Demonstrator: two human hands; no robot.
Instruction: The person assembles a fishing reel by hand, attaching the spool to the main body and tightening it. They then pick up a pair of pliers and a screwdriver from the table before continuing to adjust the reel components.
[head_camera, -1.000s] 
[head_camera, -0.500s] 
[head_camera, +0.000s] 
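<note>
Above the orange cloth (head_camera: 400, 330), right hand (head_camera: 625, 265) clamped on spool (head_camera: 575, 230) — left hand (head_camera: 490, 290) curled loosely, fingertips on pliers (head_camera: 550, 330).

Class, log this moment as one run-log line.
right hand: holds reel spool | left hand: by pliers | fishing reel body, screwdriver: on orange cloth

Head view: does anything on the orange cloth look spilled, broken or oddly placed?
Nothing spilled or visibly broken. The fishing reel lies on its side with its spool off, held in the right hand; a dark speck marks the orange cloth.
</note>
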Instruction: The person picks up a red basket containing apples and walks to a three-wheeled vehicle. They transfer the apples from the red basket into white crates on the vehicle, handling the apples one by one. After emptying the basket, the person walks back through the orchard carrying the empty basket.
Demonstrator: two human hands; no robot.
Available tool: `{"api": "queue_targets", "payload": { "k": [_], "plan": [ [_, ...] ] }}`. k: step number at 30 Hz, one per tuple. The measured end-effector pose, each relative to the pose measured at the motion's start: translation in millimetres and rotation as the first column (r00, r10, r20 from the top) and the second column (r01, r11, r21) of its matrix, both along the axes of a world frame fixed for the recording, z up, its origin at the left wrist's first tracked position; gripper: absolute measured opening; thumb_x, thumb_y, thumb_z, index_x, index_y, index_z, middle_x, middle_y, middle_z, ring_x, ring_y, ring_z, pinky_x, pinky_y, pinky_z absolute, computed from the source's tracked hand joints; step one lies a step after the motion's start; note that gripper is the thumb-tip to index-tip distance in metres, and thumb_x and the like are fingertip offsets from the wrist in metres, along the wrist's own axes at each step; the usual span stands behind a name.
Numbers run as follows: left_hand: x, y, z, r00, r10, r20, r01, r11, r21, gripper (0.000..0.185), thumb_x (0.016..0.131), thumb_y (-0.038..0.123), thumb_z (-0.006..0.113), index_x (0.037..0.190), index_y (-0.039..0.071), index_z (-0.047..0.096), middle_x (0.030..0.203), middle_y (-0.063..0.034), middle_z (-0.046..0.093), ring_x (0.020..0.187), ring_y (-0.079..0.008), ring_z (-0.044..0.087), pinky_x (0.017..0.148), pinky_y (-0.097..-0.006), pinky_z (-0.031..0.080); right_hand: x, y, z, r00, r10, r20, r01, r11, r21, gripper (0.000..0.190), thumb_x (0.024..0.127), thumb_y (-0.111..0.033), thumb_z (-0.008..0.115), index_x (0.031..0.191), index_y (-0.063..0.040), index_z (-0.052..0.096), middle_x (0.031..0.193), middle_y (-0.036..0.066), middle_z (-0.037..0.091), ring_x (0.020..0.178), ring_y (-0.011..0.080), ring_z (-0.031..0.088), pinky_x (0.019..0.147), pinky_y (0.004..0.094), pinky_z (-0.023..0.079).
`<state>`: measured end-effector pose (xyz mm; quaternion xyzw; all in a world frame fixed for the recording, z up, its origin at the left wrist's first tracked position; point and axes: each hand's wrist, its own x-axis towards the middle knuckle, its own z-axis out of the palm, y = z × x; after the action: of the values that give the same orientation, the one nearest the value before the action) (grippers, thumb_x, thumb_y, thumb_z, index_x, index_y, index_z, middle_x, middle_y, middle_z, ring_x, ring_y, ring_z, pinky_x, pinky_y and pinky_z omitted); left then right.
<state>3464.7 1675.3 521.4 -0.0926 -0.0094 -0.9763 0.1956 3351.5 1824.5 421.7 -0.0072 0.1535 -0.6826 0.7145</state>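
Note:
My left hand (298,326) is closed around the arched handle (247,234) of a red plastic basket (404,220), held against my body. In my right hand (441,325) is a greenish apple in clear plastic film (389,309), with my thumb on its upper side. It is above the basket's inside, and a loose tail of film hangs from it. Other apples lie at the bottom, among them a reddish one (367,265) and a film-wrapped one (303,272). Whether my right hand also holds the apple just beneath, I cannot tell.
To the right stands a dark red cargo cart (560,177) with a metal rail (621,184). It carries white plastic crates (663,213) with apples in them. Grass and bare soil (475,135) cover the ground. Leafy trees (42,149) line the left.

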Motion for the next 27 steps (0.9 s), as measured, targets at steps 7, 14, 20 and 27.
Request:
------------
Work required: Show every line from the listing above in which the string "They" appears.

Result for this task:
Instruction: The person assembles a fishing reel by hand, attaching the spool to the main body and tightening it. They then pick up a pair of pliers and a screwdriver from the table before continuing to adjust the reel components.
Instruction: The person picks up a red basket containing apples and walks to a three-wheeled vehicle. They transfer the apples from the red basket into white crates on the vehicle, handling the apples one by one. After emptying the basket, the person walks back through the orchard carrying the empty basket.

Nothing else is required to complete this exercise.